--- Task requirements ---
Look below for the line that contains "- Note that", then copy it and each following line exactly, through and including the line that contains "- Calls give".

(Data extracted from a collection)

************

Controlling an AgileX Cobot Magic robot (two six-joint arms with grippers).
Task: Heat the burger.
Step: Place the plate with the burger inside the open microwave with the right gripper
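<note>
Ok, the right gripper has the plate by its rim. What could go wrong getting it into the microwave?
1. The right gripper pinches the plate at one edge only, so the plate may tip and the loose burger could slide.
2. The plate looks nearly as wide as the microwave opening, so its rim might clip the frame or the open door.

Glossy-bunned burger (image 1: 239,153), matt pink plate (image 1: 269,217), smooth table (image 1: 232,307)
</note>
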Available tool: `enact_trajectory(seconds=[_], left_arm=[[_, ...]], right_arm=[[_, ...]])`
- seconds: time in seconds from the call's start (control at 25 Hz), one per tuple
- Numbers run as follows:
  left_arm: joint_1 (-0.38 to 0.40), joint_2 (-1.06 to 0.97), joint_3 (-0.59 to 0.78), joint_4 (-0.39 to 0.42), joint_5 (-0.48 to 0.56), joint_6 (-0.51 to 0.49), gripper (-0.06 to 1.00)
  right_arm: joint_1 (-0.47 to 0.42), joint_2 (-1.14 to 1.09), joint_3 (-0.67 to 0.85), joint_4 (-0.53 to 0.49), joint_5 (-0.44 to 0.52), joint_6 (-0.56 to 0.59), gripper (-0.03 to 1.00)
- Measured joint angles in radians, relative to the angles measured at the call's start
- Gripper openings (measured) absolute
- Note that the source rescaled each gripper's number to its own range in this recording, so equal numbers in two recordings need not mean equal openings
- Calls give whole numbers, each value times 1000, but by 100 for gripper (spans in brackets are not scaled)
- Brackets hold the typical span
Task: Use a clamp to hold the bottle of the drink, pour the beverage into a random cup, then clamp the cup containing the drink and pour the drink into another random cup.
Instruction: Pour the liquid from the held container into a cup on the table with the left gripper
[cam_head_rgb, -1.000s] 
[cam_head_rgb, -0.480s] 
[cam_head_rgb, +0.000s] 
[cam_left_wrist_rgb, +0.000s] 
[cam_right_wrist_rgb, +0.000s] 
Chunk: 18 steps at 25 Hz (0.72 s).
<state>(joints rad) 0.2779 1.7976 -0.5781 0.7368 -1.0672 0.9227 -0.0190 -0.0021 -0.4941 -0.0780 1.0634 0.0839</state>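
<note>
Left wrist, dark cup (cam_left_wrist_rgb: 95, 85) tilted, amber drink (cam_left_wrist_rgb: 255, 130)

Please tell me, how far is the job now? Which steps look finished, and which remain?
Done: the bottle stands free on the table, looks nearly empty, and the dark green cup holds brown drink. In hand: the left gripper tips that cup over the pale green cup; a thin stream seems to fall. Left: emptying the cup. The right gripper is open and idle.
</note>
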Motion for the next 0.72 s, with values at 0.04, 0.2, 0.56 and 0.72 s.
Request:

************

--- Written response ---
- Note that the source rescaled each gripper's number to its own range in this recording, so equal numbers in two recordings need not mean equal openings
- Calls give whole numbers, each value times 1000, but by 100 for gripper (spans in brackets are not scaled)

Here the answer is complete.